* _INSTRUCTIONS FOR THE TASK_
Retype word for word the stretch of entries below from the line that has "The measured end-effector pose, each" through the line that has "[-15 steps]", and omit the pictures.

* _DATA FOR REVIEW_
=== Section Start ===

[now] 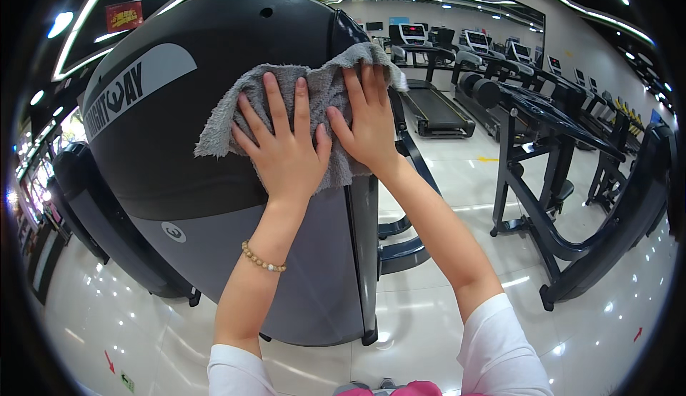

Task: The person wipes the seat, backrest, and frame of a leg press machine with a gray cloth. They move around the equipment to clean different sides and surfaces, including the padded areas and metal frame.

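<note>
A grey terry cloth [321, 96] lies spread against the black and grey cover [214, 181] of a gym machine. My left hand [284, 149], with a beaded bracelet at its wrist, presses flat on the cloth's left part, fingers spread. My right hand [367, 122] rests on the cloth's right part near the cover's upper right edge, its thumb close to the left hand's fingers. Neither hand is closed round the cloth; both lie on top of it. The cloth hides the cover beneath it.
Right of the cover stands a dark metal gym machine [563, 240] with a frame. Treadmills [439, 109] line the wall behind, under a wide mirror [504, 4]. Another dark machine [118, 219] is close on the left. The shiny tiled floor [450, 331] bears red arrow marks.
</note>
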A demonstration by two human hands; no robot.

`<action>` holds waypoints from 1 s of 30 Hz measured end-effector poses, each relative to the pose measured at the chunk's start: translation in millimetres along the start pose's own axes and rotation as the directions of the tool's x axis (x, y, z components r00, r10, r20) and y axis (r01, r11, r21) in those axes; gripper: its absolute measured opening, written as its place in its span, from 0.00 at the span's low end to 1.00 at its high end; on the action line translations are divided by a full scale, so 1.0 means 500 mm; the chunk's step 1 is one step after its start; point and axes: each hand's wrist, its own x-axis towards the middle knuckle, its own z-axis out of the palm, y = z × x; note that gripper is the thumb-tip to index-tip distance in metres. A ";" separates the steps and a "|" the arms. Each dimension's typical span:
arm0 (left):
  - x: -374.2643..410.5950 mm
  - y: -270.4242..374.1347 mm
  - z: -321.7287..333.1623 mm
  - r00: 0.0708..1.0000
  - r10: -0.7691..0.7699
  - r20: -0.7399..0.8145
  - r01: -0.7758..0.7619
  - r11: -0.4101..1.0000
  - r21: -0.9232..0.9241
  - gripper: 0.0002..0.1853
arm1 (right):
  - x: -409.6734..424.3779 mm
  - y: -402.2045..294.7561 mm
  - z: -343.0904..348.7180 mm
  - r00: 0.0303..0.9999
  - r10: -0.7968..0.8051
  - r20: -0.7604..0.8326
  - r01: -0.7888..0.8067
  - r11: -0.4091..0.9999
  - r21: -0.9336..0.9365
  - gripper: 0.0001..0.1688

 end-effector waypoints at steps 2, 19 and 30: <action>0.007 0.014 0.003 1.000 0.000 -0.029 0.000 1.000 0.005 0.33 | 0.010 0.009 -0.007 1.000 0.024 -0.007 -0.023 0.997 0.073 0.36; -0.055 0.109 0.024 0.994 -0.107 0.036 0.097 0.973 0.211 0.33 | -0.077 0.047 0.030 0.993 0.105 0.055 -0.117 0.800 0.589 0.38; -0.107 0.154 0.032 0.993 -0.108 0.046 0.098 0.980 0.170 0.30 | -0.125 0.071 0.023 0.994 0.071 0.081 -0.107 0.713 0.692 0.38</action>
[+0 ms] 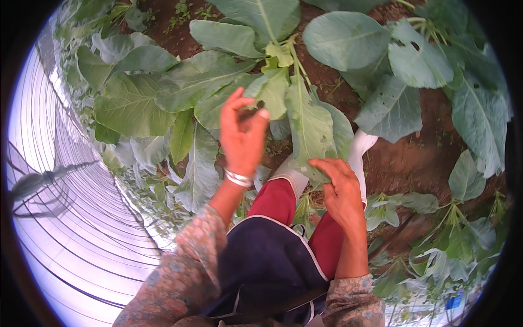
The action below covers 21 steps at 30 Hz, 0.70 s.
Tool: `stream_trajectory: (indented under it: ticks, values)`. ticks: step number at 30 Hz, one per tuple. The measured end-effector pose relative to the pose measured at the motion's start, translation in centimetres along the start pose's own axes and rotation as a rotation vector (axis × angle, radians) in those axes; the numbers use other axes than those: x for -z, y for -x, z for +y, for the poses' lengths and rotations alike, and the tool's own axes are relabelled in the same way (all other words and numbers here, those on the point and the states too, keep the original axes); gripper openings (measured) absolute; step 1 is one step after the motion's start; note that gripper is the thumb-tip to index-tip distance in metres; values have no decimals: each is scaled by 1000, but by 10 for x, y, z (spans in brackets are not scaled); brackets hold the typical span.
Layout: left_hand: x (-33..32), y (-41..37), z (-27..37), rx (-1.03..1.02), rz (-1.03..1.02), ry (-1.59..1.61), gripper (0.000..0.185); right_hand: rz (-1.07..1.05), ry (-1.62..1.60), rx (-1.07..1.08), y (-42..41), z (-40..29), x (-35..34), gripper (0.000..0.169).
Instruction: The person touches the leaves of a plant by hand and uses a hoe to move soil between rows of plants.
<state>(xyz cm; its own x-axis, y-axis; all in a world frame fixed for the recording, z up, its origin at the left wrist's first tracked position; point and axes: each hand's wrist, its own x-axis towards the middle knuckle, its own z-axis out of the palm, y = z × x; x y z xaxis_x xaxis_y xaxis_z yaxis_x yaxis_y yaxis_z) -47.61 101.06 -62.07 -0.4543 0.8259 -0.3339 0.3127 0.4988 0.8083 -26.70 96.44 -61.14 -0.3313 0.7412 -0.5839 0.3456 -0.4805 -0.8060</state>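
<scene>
A broad-leaved green plant [288, 49], of a cabbage-like kind, spreads in front of me, with pale young leaves at its centre. My left hand [244, 131], a silver bangle at its wrist, is raised with curled fingers beside a light green leaf [274, 92]; the thumb and fingertips are apart, and whether they touch the leaf I cannot tell. The fingers of my right hand [339, 184] lie at the lower end of a long leaf [308, 126] with small holes. Its thumb is partly hidden, so a grip on the leaf edge cannot be made out.
My legs in white boots [363, 149] stand on brown soil [402, 163] below the plant. More large-leaved plants [412, 61] grow at the right, and others [135, 90] at the left. A ribbed white greenhouse cover [90, 229] curves along the left side.
</scene>
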Motion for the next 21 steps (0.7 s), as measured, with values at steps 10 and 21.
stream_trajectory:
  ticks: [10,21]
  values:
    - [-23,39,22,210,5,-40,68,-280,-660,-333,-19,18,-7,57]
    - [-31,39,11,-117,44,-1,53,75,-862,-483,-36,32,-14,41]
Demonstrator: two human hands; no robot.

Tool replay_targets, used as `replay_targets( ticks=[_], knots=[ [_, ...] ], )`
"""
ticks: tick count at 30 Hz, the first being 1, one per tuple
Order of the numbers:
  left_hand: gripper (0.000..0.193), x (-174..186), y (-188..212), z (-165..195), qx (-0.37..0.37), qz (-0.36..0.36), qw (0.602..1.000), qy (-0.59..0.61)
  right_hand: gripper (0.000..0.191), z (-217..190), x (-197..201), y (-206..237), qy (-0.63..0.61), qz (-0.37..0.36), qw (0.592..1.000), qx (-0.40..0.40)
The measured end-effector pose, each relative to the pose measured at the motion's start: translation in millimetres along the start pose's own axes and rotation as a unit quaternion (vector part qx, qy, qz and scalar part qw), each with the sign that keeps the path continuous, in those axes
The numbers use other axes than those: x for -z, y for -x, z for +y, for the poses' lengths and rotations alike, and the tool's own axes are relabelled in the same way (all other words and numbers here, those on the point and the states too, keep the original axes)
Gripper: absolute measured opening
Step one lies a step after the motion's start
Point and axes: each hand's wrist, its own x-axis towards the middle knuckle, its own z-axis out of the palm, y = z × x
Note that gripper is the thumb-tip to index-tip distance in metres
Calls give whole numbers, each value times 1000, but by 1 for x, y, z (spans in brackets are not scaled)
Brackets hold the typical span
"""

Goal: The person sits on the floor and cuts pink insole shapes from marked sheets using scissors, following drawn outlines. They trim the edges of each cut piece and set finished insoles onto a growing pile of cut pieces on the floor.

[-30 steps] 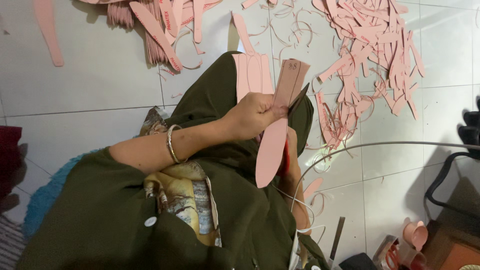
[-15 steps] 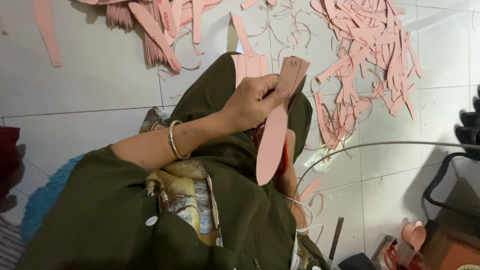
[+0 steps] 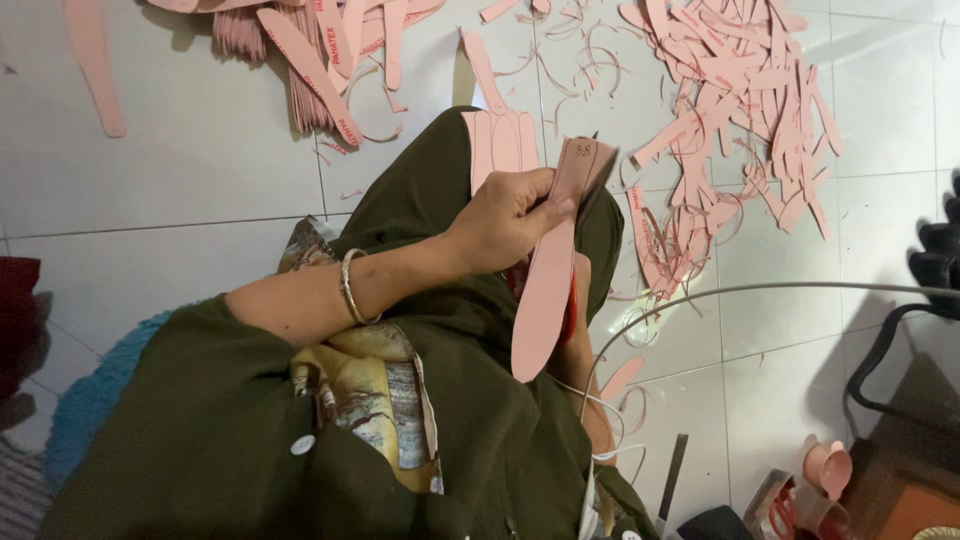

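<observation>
We're looking down from the head camera at our lap, olive-green garment (image 3: 230, 440) filling the lower left.

Left hand (image 3: 505, 222): closed around a long pink insole-shaped cutout (image 3: 548, 290), thumb pressed on its upper face, fingers wrapped behind. Metal bangle (image 3: 350, 287) on that wrist. The cutout sits roughly upright in the view, squared end up near the knee, rounded tip hanging down over the lap. Upper end looks darker, with some pen marks we won't read.

Right hand (image 3: 580, 320): mostly hidden behind the cutout and the garment fold. Only the edge of it and some forearm show. Something red (image 3: 570, 305) sits against it right behind the cutout; we can't tell what it is, or how far that hand is open.

A flat pink piece with drawn outlines (image 3: 497, 145) lies on the knee just above the left hand.

Floor: white tiles (image 3: 200, 170). A stack of pink cutouts (image 3: 300, 50) sits top left, with one lone strip (image 3: 95, 60) further left. A large loose heap of pink offcuts and thin curled trimmings (image 3: 730, 90) lies top right, well apart from the hands. A white cable (image 3: 760, 290) arcs across the right side. Bottom right holds small pink cups (image 3: 828, 465) and a dark frame (image 3: 900, 340).
</observation>
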Motion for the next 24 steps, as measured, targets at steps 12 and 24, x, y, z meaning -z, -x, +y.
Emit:
replay_targets(
  ticks=[12,24],
  knots=[
    [24,0,2,-4,20,-22,999,-18,19,-15,-2,-4,131,-28,991,21],
    [24,1,8,4,69,-48,996,24,16,-18,-5,-10,144,-2,990,8]
  ],
)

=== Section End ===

* _WRITTEN ANSWER_
The measured end-effector pose, each relative to the pose measured at the motion's start: translation in millimetres along the start pose's own axes and rotation as a unit quaternion (vector part qx, qy, qz and scalar part qw), each with the sign that keeps the path continuous, in those axes
The numbers use other axes than those: x for -z, y for -x, z for +y, for the poses' lengths and rotations alike, and the tool's own axes are relabelled in the same way (all other words and numbers here, those on the point and the states too, keep the original axes)
Gripper: absolute measured opening
Step one lies a step after the motion's start
Point and axes: each hand's wrist, its own x-axis towards the middle knuckle, its own z-axis out of the palm, y = z × x
Note that gripper is the thumb-tip to index-tip distance in metres
Calls give whole numbers, each value times 1000, but by 1 for x, y, z (spans in brackets are not scaled)
Brackets hold the typical span
"""

Goal: The person sits on the floor and cuts pink insole shapes from marked sheets using scissors, following drawn outlines. They trim the edges of each cut piece and set finished insoles onto a growing pile of cut pieces on the floor.

[-30 steps] 
[-15 steps] 

There is nothing further to this answer.